Without carbon storage, energy experts say, a gasification plant contributes as much to global warming as an old-fashioned coal- burning power plant.

"If it's not capturing the carbon, it is certainly not in any way helping," said Ernest Moniz, a physics professor at the Massachusetts Institute of Technology and co-author of a national report titled "The Future of Coal."

Experts also said making diesel fuel from coal instead of from oil is more harmful to the climate.

"If you don't do carbon capture, you put about twice as much carbon into the atmosphere as you do with petroleum," said Eric Larsen, a research engineer at the Princeton Environmental Institute.

Houldin insists the plant will prove the experts wrong.

The unusual combination of electricity and fuel production will make the plant so efficient that its overall global warming effect will compare well to an oil or gas plant designed to generate the same amount of energy, he said.

Twin River is paying for a study that will compare the plant's potential global warming effect with other fuels. It's scheduled to be presented Oct. 24 during a scientific forum on carbon storage at the Chewonki Foundation.

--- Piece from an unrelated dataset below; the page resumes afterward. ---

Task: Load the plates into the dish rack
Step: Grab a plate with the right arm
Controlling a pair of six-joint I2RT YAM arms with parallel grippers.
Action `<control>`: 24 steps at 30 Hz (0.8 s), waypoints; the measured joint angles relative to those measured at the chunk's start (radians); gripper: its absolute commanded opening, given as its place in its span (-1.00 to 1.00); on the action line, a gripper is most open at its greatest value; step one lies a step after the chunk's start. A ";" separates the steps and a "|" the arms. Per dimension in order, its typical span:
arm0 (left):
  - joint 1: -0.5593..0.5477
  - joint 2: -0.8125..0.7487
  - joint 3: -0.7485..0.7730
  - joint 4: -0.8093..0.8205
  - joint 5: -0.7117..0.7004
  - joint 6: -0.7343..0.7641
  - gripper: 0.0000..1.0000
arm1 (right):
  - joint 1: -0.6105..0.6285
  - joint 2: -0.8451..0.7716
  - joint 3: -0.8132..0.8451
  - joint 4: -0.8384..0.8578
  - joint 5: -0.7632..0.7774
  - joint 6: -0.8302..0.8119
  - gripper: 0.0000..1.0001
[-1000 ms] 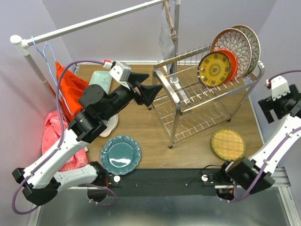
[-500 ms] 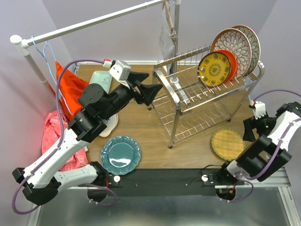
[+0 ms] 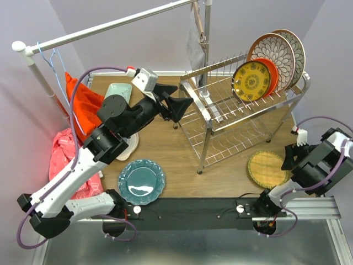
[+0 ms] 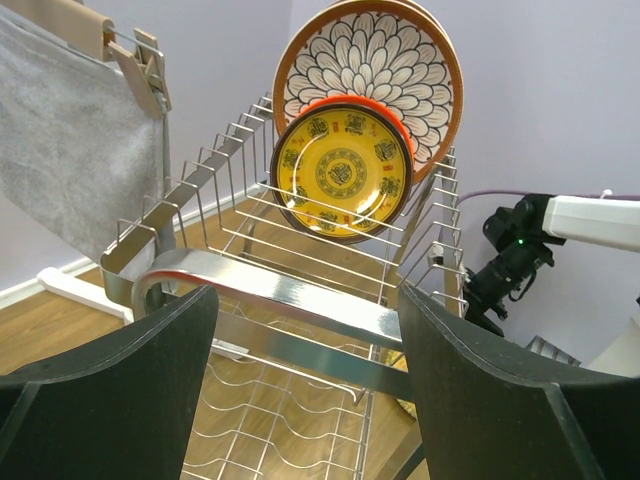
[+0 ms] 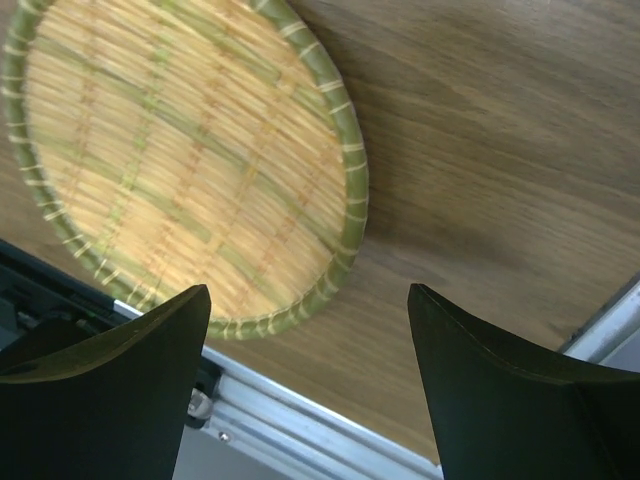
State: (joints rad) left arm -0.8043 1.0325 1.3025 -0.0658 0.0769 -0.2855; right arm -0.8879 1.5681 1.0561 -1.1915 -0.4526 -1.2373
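The dish rack (image 3: pixel 220 118) stands at the back right of the table. Its top tier holds two brown-rimmed floral plates (image 3: pixel 273 49), an orange plate (image 3: pixel 272 74) and a dark-yellow patterned plate (image 3: pixel 251 81), all upright. A teal scalloped plate (image 3: pixel 141 181) and a yellow woven plate (image 3: pixel 267 169) lie flat on the table. My left gripper (image 3: pixel 177 107) hangs open and empty at the rack's left top corner, facing the patterned plate (image 4: pixel 343 172). My right gripper (image 3: pixel 290 157) is open and low, over the woven plate's (image 5: pixel 170 170) right edge and the bare wood beside it.
A white clothes rail (image 3: pixel 110 25) crosses the back, with a grey cloth (image 3: pixel 196 41) on a hanger beside the rack. Orange cloth (image 3: pixel 83 105) and pink cloth (image 3: pixel 63 157) lie at the left. A pale green plate (image 3: pixel 118 93) and a white plate (image 3: pixel 131 146) sit under the left arm.
My right arm has swung down from beside the rack's right end to the woven plate's right edge. The left gripper has edged slightly toward the rack.
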 measured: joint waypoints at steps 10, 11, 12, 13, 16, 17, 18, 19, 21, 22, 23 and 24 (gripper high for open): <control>0.000 0.017 0.014 -0.005 0.007 -0.019 0.63 | -0.001 0.149 -0.027 0.121 0.015 0.066 0.51; 0.000 0.017 0.014 -0.005 0.007 -0.019 0.63 | -0.002 0.150 -0.027 0.124 0.014 0.069 0.49; 0.000 0.017 0.015 -0.005 0.007 -0.021 0.63 | -0.002 0.150 -0.027 0.127 0.014 0.071 0.44; 0.000 0.017 0.015 -0.005 0.007 -0.022 0.63 | -0.002 0.153 -0.026 0.130 0.014 0.078 0.42; 0.002 0.017 0.016 -0.005 0.007 -0.026 0.63 | -0.003 0.156 -0.026 0.139 0.013 0.086 0.33; 0.002 0.017 0.016 -0.005 0.007 -0.026 0.63 | -0.003 0.156 -0.026 0.142 0.012 0.086 0.31; 0.002 0.017 0.016 -0.005 0.007 -0.027 0.63 | -0.004 0.157 -0.027 0.145 0.011 0.086 0.29; 0.002 0.017 0.016 -0.005 0.007 -0.029 0.63 | -0.005 0.157 -0.029 0.148 0.011 0.085 0.26; 0.003 0.017 0.016 -0.005 0.007 -0.032 0.63 | -0.008 0.153 -0.035 0.156 0.010 0.085 0.22; 0.003 0.017 0.016 -0.005 0.007 -0.033 0.63 | -0.009 0.150 -0.040 0.162 0.009 0.084 0.22; 0.003 0.017 0.016 -0.005 0.007 -0.034 0.63 | -0.010 0.147 -0.043 0.166 0.008 0.084 0.21; 0.004 0.017 0.016 -0.005 0.007 -0.034 0.63 | -0.010 0.140 -0.052 0.171 0.005 0.084 0.16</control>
State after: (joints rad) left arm -0.8005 1.0496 1.3182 -0.0704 0.0841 -0.3199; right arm -0.8982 1.7081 1.0042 -1.0210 -0.4477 -1.1538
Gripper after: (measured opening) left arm 0.815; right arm 0.616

Forbes, the climate change and energy consultant, is conducting the research.

While the results are not ready, she said, it is clear that the unusual combination of electricity and diesel production makes Twin River different from other gasification plants.

"The plant is modeled after a facility in the Netherlands, but it isn't exactly like anything else that is out there," she said. "There are efficiencies in combining the processes - it's an interesting case."

Potential environmental impacts of the plant are clearly on the minds of residents in the Wiscasset area.

More than 25 lobster boats paraded up the Sheepscot River on Thursday to protest the coal plant and the arrival of coal-carrying barges that could damage equipment and disrupt fishing. Area residents are also worried about noise, odor, dust, rail traffic and the use of massive amounts of water to process the coal.

Some, too, are worried about the global warming implications of the plant.

Willy Ritch, founder of the Back River Alliance, a regional group opposing the plant, said residents never expected they would become part of the debate about the future of coal power.

"We really are part of this response to the whole clean coal idea," he said. "People are starting to push back and say this isn't what was promised."